(Records from a data source)
:::::

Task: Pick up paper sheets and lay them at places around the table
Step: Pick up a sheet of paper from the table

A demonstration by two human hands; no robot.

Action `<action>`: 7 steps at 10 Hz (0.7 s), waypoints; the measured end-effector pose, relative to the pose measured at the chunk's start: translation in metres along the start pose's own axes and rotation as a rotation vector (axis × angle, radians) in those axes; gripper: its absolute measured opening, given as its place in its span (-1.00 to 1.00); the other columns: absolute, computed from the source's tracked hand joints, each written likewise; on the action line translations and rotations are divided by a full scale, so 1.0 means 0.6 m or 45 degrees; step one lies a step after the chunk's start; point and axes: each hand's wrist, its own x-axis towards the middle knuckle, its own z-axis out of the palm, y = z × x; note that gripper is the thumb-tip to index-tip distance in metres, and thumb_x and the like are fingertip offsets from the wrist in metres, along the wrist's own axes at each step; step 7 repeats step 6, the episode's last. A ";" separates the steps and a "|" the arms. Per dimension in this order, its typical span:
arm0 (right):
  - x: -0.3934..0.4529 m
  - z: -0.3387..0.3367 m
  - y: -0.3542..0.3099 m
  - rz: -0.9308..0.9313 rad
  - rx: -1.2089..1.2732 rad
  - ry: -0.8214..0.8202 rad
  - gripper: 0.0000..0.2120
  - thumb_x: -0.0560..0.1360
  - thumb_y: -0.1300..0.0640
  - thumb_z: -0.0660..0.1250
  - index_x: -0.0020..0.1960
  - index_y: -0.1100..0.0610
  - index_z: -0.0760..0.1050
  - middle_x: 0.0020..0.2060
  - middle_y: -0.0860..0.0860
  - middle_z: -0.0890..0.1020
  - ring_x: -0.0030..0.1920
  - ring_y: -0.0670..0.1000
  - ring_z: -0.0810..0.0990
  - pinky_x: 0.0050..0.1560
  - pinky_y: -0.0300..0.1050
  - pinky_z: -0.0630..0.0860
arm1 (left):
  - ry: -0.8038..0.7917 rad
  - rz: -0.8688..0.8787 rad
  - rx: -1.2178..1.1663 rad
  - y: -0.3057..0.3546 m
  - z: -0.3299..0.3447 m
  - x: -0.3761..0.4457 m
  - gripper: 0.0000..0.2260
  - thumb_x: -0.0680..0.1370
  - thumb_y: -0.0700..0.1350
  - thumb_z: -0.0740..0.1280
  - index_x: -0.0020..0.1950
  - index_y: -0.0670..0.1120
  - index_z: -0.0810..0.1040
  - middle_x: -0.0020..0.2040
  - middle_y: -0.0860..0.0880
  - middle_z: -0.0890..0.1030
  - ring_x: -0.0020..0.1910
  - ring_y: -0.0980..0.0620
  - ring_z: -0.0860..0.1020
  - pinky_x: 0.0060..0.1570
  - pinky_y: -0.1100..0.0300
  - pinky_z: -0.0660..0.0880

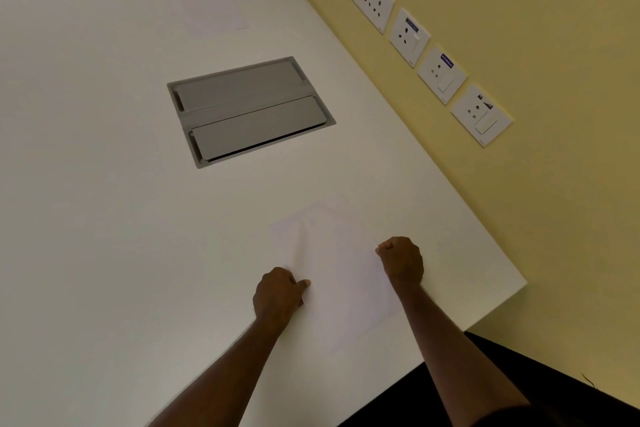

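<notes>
A white paper sheet (343, 281) lies in front of me near the table's right corner, held at both sides. My left hand (278, 293) pinches its left edge, thumb on top. My right hand (401, 258) is closed on its right edge. A second sheet (294, 222) seems to lie under it, shifted toward the far left, faint against the white table (104, 184). Another white sheet (211, 10) rests flat at the far end of the table.
A grey metal cable hatch (249, 111) with two flaps is set into the table's middle. The yellow wall (519, 201) runs along the table's right edge, with several white socket plates (408, 36). Dark floor shows at bottom right.
</notes>
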 end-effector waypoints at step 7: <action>-0.015 -0.016 -0.040 -0.260 0.175 0.283 -0.94 0.43 0.24 0.47 -0.19 0.13 0.62 -0.16 0.05 0.73 -0.11 0.09 0.67 -0.17 -0.15 0.50 | 0.289 0.187 0.100 0.019 -0.021 0.013 -0.58 0.50 0.29 0.34 -0.34 0.00 0.41 -0.37 0.07 0.52 -0.30 0.00 0.54 -0.36 0.16 0.34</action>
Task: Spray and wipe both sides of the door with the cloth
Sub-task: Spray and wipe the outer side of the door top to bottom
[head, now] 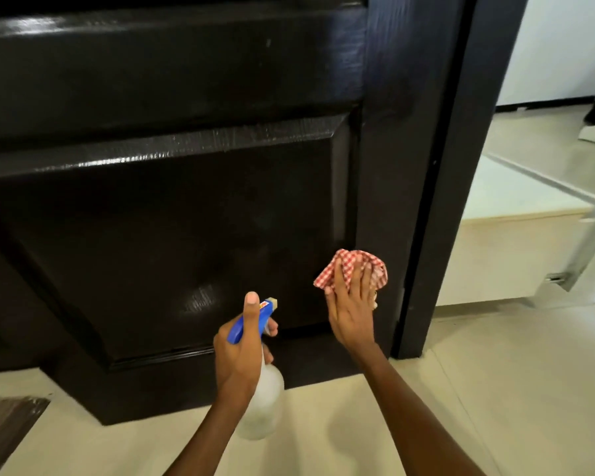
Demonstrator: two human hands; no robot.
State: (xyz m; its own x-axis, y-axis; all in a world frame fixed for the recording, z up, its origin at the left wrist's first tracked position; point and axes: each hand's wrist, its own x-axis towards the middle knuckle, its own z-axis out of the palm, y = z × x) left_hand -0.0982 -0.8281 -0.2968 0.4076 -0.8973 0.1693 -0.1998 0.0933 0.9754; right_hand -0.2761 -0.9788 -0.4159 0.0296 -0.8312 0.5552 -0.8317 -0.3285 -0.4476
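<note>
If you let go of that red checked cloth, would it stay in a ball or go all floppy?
Probably floppy. The cloth is bunched in soft folds under the right hand, which presses it to the door, so it likely has no stiffness. It looks thin, so probably light. Let go, it would likely drop and loosen.

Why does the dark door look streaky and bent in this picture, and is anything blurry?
Head view: the glossy black door throws back pale glare streaks along its panel ridges; the wide-angle lens bows its straight lines; the spray bottle in the left hand looks soft and washed out against the pale floor; the right hand pressing the checked cloth is fairly sharp.
</note>
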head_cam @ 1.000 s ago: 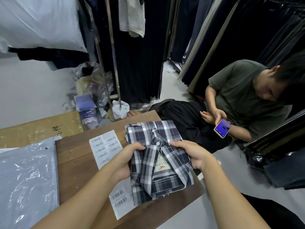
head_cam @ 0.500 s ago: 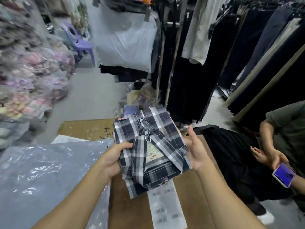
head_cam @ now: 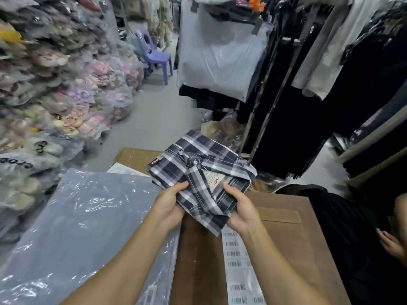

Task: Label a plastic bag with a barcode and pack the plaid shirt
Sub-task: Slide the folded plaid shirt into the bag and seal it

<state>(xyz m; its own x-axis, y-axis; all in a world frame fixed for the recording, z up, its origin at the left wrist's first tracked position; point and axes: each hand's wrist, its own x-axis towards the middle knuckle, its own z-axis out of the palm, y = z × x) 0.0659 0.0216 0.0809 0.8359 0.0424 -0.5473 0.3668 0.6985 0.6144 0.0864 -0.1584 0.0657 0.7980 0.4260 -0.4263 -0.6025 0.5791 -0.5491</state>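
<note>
A folded navy-and-white plaid shirt (head_cam: 198, 170) with a paper tag is held in the air above the brown wooden table (head_cam: 286, 238). My left hand (head_cam: 169, 205) grips its near left edge and my right hand (head_cam: 240, 208) grips its near right edge. A stack of clear plastic bags (head_cam: 88, 227) lies flat to the left of the table. A white sheet of barcode stickers (head_cam: 240, 267) lies on the table under my right forearm, partly hidden by it.
Heaps of bagged goods (head_cam: 55, 84) fill the left. A cardboard box (head_cam: 134, 157) sits beyond the bags. A purple plastic chair (head_cam: 156, 56) stands at the back. Clothes racks (head_cam: 308, 84) hang on the right. Another person's hand (head_cam: 392, 243) shows at the right edge.
I have lifted the shirt off the table and carried it left, toward the plastic bags. The view has swung left with it. Both hands now hold the shirt's near end.
</note>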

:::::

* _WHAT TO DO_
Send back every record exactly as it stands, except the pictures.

* _RESULT_
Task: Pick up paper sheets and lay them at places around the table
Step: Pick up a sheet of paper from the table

A demonstration by two human hands; no robot.

Action `<action>`: 7 steps at 10 Hz (0.7 s), waypoints; the measured end-effector pose, relative to the pose measured at the chunk's start: translation in metres along the start pose's own axes and rotation as a rotation vector (axis × angle, radians) in those axes; gripper: its absolute measured opening, given as its place in its span (-1.00 to 1.00); the other columns: absolute, computed from the source's tracked hand joints, each written likewise; on the action line translations and rotations are divided by a full scale, so 1.0 means 0.6 m or 45 degrees; step one lies a step after the chunk's start; point and axes: each hand's wrist, its own x-axis towards the middle knuckle, its own z-axis out of the palm, y = z × x; note that gripper is the thumb-tip to index-tip distance in metres, and thumb_x and the like are fingertip offsets from the wrist in metres, along the wrist's own axes at each step; step 7 repeats step 6, the episode's last. A ";" separates the steps and a "|" the arms. Per dimension in this order, its typical span:
arm0 (right):
  - x: -0.3934..0.4529 m
  - z: -0.3387..0.3367 m
  - y: -0.3542..0.3099 m
  - rz: -0.9308..0.9313 rad
  - rx: -1.2089..1.2732 rad
  - ry: -0.8214..0.8202 rad
  - gripper: 0.0000..0.2120
  - thumb_x: -0.0560..0.1360
  - thumb_y: -0.1300..0.0640
  - thumb_z: -0.0660..0.1250
  - index_x: -0.0020..0.1960
  - index_y: -0.1100..0.0610
  - index_z: -0.0760..0.1050
  - middle_x: 0.0020..0.2060
  - middle_y: -0.0860..0.0860
  - middle_z: -0.0890..0.1020
  - ring_x: -0.0030..0.1920
  - ring_y: -0.0670..0.1000
  - ring_z: -0.0810..0.0990
  - pinky_x: 0.0050..0.1560
  - pinky_y: -0.0300..0.1050
  - pinky_z: -0.0630..0.0860
arm1 (left):
  - ry: -0.8038..0.7917 rad
  - rz: -0.8688..0.8787 rad
  - rx: -1.2178..1.1663 rad
  - y: -0.3057..0.3546 m
  - z: -0.3299..0.3447 m
  - x: -0.3761..0.4457 m
  - gripper: 0.0000..0.2260
  - thumb_x: -0.0680..0.1370
  - thumb_y: -0.0700..0.1350
  - thumb_z: -0.0740..0.1280
  - index_x: -0.0020..0.1950
  - index_y: -0.0670..0.1120
  - index_z: -0.0810..0.1040
  - middle_x: -0.0020..0.2040
  - middle_y: -0.0860..0.0880
  - middle_z: -0.0890..0.1030
  - ring_x: -0.0020..0.1910
  - ring_y: -0.0980..0.0620
  - ring_z: -0.0860..0.1020
  - pinky_x: 0.0060..0.1570
  - pinky_y: -0.1100..0.0300
  - pinky_z: -0.0660..0.0880


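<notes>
A white paper sheet (343, 281) lies in front of me near the table's right corner, held at both sides. My left hand (278, 293) pinches its left edge, thumb on top. My right hand (401, 258) is closed on its right edge. A second sheet (294, 222) seems to lie under it, shifted toward the far left, faint against the white table (104, 184). Another white sheet (211, 10) rests flat at the far end of the table.
A grey metal cable hatch (249, 111) with two flaps is set into the table's middle. The yellow wall (519, 201) runs along the table's right edge, with several white socket plates (408, 36). Dark floor shows at bottom right.
</notes>
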 end-effector waypoints at step 7: <action>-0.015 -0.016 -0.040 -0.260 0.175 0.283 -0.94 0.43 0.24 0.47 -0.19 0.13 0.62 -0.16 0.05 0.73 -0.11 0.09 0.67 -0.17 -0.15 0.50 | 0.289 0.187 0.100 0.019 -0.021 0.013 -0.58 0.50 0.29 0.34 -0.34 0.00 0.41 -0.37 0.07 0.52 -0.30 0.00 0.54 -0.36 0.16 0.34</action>
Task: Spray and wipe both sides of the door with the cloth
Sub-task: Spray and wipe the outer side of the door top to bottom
[head, now] 
Demonstrator: two human hands; no robot.
State: (xyz m; its own x-axis, y-axis; all in a world frame fixed for the recording, z up, its origin at the left wrist's first tracked position; point and axes: each hand's wrist, its own x-axis towards the middle knuckle, its own z-axis out of the palm, y = z × x) left_hand -0.0982 -0.8281 -0.2968 0.4076 -0.8973 0.1693 -0.1998 0.0933 0.9754; right_hand -0.2761 -0.9788 -0.4159 0.0296 -0.8312 0.5552 -0.8317 -0.3285 -0.4476
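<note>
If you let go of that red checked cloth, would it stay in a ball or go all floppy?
Probably floppy. The cloth is bunched in soft folds under the right hand, which presses it to the door, so it likely has no stiffness. It looks thin, so probably light. Let go, it would likely drop and loosen.

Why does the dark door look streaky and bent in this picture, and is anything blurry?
Head view: the glossy black door throws back pale glare streaks along its panel ridges; the wide-angle lens bows its straight lines; the spray bottle in the left hand looks soft and washed out against the pale floor; the right hand pressing the checked cloth is fairly sharp.
</note>
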head_cam @ 1.000 s ago: 
head_cam @ 0.500 s ago: 
head_cam @ now: 

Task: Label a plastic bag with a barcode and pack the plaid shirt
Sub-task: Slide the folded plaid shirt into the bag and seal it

<state>(xyz m; its own x-axis, y-axis; all in a world frame fixed for the recording, z up, its origin at the left wrist's first tracked position; point and axes: each hand's wrist, its own x-axis towards the middle knuckle, its own z-axis out of the palm, y = z × x) 0.0659 0.0216 0.0809 0.8359 0.0424 -0.5473 0.3668 0.6985 0.6144 0.0864 -0.1584 0.0657 0.7980 0.4260 -0.4263 -0.6025 0.5791 -0.5491</state>
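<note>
A folded navy-and-white plaid shirt (head_cam: 198, 170) with a paper tag is held in the air above the brown wooden table (head_cam: 286, 238). My left hand (head_cam: 169, 205) grips its near left edge and my right hand (head_cam: 240, 208) grips its near right edge. A stack of clear plastic bags (head_cam: 88, 227) lies flat to the left of the table. A white sheet of barcode stickers (head_cam: 240, 267) lies on the table under my right forearm, partly hidden by it.
Heaps of bagged goods (head_cam: 55, 84) fill the left. A cardboard box (head_cam: 134, 157) sits beyond the bags. A purple plastic chair (head_cam: 156, 56) stands at the back. Clothes racks (head_cam: 308, 84) hang on the right. Another person's hand (head_cam: 392, 243) shows at the right edge.
I have lifted the shirt off the table and carried it left, toward the plastic bags. The view has swung left with it. Both hands now hold the shirt's near end.
</note>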

Nothing further is required for this answer.